The idea is once a hero is put into the Wastes they are at the mercy of it’s Profane residents. I personally enjoy the creation of “The Trapped” (which can be found on 137). Nothing like crushing your heroes' hopes right off the bat. There are six ways this book provides as explanations to how your heroes make it to the Wastes.

I also found it interesting how magic works inside the Wastes differently and it majorly nerfs magic users as it brings also a sense of realisms that magic can’t be relied upon to cure everything. Some of the magic pieces make sense, especially when it comes to Detect Evil and everything in the Wastes fall into this category and renders the spell useless. There is also no elementals or vegetation on this plain making nature based magic impossible. On page 139 there is a list of Banned spells in the Wastes. I do feel bad that it takes away so much from magic users, if I were to run a one-shot or game in the Wastes I would probably tell my players about this lack of magic in a session zero to avoid player frustration. It does pose a challenge for vetted players.
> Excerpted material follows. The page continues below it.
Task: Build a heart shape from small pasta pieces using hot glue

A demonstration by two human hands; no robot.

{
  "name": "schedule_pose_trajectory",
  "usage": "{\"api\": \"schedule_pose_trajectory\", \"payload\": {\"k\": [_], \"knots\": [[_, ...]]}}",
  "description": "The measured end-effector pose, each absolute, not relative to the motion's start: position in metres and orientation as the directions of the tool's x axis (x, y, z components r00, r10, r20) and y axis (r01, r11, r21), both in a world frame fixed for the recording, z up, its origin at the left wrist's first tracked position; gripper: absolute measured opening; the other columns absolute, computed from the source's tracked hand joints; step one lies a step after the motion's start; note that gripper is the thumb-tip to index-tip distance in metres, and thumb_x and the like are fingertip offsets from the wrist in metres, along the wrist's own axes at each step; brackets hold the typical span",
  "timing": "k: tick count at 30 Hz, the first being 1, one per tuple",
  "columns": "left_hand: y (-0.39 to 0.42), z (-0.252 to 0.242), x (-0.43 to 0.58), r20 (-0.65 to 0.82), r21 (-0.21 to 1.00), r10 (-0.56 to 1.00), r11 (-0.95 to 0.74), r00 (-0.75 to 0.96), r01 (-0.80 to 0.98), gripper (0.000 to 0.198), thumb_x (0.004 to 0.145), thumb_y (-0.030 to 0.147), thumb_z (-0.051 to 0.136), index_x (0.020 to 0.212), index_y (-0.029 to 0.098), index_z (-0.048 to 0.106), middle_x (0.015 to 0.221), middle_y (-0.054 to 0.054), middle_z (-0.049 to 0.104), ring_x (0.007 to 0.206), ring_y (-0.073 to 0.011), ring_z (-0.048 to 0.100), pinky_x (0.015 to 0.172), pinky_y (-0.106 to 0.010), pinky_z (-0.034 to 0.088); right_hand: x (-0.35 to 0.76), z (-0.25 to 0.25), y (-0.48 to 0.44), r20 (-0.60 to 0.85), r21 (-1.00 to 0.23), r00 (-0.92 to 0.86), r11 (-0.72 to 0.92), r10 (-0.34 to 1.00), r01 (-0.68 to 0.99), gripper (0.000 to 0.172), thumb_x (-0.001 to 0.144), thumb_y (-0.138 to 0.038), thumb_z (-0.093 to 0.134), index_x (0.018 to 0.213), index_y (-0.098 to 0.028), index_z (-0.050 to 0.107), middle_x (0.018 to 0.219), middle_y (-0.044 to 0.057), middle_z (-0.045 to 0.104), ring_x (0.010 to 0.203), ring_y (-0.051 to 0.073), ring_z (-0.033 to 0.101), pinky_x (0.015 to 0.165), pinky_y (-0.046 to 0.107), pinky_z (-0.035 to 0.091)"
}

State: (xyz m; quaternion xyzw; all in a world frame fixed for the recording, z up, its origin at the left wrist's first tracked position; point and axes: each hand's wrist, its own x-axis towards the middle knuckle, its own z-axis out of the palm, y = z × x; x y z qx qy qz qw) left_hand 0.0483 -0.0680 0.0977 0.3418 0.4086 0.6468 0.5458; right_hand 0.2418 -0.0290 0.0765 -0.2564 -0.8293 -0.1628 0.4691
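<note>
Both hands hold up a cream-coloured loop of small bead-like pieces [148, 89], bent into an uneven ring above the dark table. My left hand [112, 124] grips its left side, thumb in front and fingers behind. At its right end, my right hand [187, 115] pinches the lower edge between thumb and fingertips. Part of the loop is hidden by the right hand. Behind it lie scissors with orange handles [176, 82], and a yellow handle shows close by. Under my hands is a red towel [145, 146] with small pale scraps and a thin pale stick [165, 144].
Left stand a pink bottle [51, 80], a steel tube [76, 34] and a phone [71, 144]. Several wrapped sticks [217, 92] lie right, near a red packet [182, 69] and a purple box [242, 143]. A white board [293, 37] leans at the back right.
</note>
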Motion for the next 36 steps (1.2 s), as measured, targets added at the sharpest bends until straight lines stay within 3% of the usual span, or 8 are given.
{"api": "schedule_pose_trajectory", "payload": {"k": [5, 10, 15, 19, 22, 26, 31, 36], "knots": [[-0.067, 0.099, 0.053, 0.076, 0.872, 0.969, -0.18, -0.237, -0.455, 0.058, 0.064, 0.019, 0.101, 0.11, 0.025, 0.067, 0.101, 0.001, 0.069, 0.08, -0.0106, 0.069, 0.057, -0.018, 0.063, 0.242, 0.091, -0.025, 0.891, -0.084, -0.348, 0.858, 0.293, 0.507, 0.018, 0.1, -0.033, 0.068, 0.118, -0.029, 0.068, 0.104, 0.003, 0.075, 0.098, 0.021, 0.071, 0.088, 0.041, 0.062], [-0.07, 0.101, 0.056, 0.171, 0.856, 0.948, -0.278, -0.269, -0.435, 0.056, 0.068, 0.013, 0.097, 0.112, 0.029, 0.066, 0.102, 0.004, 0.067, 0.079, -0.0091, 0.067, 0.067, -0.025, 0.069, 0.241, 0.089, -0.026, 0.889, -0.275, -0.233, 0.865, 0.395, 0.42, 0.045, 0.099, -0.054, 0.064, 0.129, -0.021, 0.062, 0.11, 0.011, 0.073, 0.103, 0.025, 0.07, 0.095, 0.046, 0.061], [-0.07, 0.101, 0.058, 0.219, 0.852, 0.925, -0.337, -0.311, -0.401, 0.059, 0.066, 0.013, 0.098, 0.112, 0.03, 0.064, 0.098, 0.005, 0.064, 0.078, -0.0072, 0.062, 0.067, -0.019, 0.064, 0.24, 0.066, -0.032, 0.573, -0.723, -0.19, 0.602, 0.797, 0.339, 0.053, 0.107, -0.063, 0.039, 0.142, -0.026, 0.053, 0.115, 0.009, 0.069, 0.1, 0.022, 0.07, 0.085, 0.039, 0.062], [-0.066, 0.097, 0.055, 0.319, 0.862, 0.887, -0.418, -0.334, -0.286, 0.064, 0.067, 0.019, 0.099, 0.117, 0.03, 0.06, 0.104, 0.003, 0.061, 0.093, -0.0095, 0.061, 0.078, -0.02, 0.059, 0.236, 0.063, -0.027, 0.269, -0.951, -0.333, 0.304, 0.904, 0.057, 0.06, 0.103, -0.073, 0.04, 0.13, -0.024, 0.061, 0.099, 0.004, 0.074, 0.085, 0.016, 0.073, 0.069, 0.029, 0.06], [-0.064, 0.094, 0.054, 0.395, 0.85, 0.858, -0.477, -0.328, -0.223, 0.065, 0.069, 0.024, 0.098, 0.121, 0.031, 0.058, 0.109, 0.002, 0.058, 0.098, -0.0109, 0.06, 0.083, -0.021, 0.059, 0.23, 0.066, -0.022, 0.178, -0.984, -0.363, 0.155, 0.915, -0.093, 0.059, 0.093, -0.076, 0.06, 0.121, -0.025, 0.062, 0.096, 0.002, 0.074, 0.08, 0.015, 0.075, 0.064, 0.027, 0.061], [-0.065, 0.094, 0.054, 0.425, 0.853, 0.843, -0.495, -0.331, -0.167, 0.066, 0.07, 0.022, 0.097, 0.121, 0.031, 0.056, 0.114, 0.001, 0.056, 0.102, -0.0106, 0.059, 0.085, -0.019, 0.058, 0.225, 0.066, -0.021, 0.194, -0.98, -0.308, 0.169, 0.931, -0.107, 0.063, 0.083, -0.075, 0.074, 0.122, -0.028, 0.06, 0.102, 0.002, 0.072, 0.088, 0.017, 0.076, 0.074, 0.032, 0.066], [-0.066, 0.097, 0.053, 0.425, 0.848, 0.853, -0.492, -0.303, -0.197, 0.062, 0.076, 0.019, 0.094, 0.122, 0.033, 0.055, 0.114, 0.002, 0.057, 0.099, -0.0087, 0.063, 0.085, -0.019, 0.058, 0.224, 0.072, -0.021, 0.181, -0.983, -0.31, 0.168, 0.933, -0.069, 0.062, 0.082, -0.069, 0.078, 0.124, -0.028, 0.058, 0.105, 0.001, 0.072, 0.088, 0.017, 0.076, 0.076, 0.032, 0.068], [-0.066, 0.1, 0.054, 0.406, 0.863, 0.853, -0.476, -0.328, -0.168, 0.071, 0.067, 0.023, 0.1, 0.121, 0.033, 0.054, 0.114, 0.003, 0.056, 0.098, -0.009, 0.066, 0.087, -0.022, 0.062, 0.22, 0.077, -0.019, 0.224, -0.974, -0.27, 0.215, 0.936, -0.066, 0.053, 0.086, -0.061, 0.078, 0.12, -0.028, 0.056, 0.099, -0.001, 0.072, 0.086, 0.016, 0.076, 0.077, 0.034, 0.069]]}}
We are also given a few details of areas equipped with DM reading boxes for “The Finger of Vano” which is where all heroes start off in the wastes and the first encounter with “the Mourners of Toth''.” There are also denizens of the wastes that have been given descriptions. The Lonely chapel is another well detailed part of this chapter and the individuals your players may find there.

Upon reading this chapter it is clear that this could be turned into an adventure, as Fera of the Lonely Chapel on page 149 seems to be designed as a quest or information dealer. There are also “The Light of Vanos” which have been given 32 locations of where the pieces have been scattered to with descriptions for the first 22 locations. Returning them, the players can “buy” abilities based on how any light points have been brought to the chapel. There are also written examples on how your heroes can potentially escape the Wastes, giving the book potential as a campaign guide.

Thoughts from the Fox

Given both the April and May previews to download I did see that there were changes being made within that month's time. Granted, I did not have a completed cover to cover book to review but it did have a professional and good look to it. From the blood splattered around page numbers and matching headers, a parchment look to the pages and full colored pictures on many of the pages of Eldritch: The Book of Madness, the book was quite pleasing on the eyes. The language used was also complementary to that which you may find in Eldritch books without being to overly academic. There was some minor editing that would still need to be fixed before being a final product (such as a miss labeled chapter title) but I do believe that this is on it's way to becoming a great asset. I enjoyed the mechanics and thought that everything was quite ready to jump off of the pages and ready to be introduced to a game filled with players. I overall enjoyed Eldritch: The Book of Madness by Stewie Black and am looking forward to when it will be fully available. There is a lot of potential to bringing some new dark horror to you games using the materials in this source book. I also love and appreciate the art that is in the book.